Hamish MacIntyre (born 1951) is a former New Zealand politician who at various times represented the National Party, Liberal Party, and the Alliance.

Early life
MacIntyre was born in Waipukurau in 1951. His father was Duncan MacIntyre, who was the Deputy Prime Minister to Robert Muldoon from 1981 to 1984 in the Third National Government.

Political career

He was elected to Parliament for the Manawatu seat for the National Party in 1990, winning the seat from Labour. But he was dissatisfied with the monetarist policy of Ruth Richardson, known as Ruthanasia, which the fourth National Government was following.
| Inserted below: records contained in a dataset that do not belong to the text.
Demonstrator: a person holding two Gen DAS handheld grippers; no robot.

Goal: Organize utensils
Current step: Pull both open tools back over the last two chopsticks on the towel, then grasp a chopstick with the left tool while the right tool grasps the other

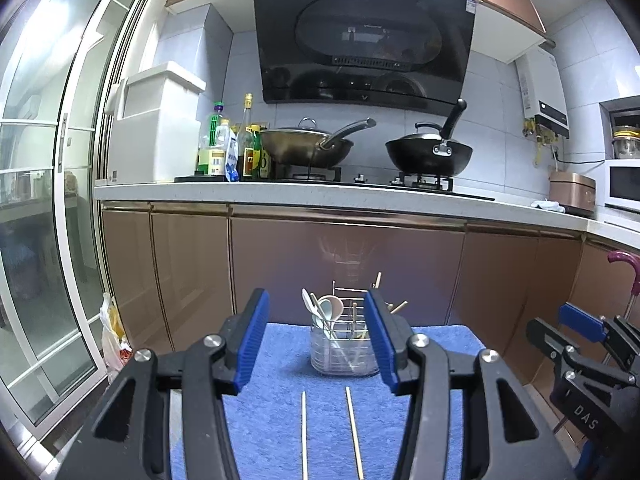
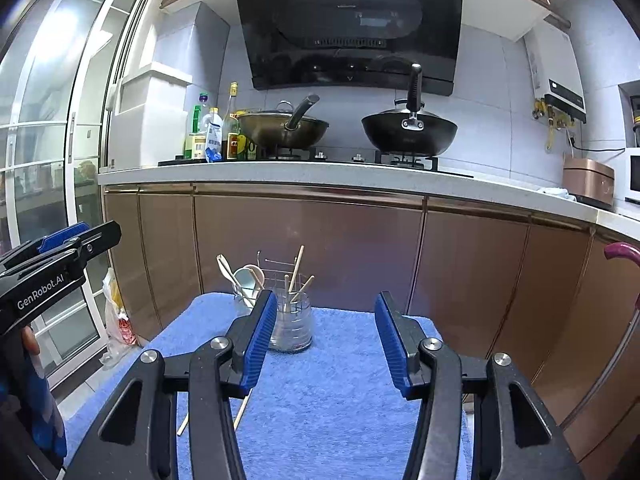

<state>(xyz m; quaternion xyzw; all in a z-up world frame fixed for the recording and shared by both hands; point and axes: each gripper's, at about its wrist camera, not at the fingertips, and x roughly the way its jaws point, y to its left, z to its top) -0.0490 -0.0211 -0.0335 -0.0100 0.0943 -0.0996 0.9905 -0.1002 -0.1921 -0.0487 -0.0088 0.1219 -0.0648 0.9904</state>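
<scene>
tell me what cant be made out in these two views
- Two loose wooden chopsticks on the blue towel: near ends cut off by the left wrist view's bottom edge; mostly hidden behind the right gripper in its own view.
- Clear ribbed utensil holder: partly hidden by the left gripper.
- Bottle labels: too small.

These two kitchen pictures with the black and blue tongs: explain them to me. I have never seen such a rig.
There is no robot here. A person holds one two-finger claw in each hand, and each claw carries a wide-angle camera looking forward along its fingers.

One picture is from the left claw, the other from the right claw. Each also shows the other claw at its edge.

Both claws are open and hold nothing.

Below them lies a blue towel. On it stands a clear holder with spoons and some chopsticks in it. Two loose chopsticks lie on the towel nearer the cameras.

Behind is a counter with two woks on a stove.
</scene>
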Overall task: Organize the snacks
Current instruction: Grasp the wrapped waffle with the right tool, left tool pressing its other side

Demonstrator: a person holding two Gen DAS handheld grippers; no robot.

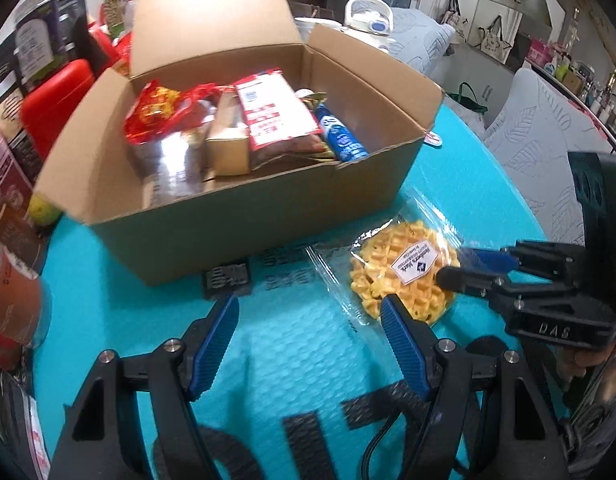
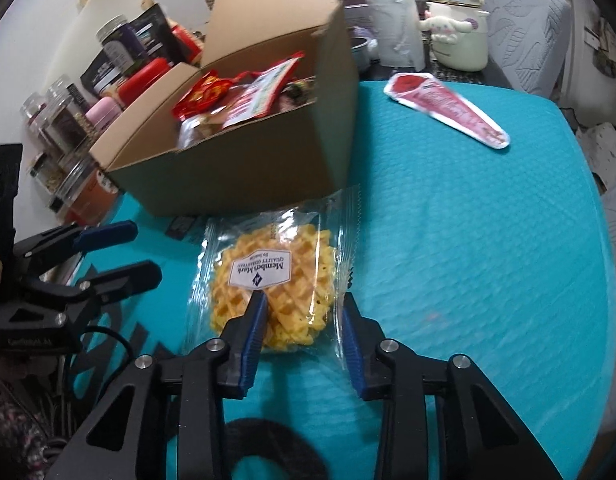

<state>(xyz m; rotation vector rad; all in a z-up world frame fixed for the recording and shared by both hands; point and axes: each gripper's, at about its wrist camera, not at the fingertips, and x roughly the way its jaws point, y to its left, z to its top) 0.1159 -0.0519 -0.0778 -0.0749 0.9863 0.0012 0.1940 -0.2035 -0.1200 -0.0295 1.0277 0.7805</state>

In 1991 MacIntyre and fellow dissident National MP Gilbert Myles and member Frank Grover formed the New Zealand Liberal Party, which soon joined the Alliance, as the new Liberal Party with two first-term MPs was having organisational difficulties. MacIntyre stayed with the Liberal Party within the (left-wing) Alliance, though Myles then joined New Zealand First.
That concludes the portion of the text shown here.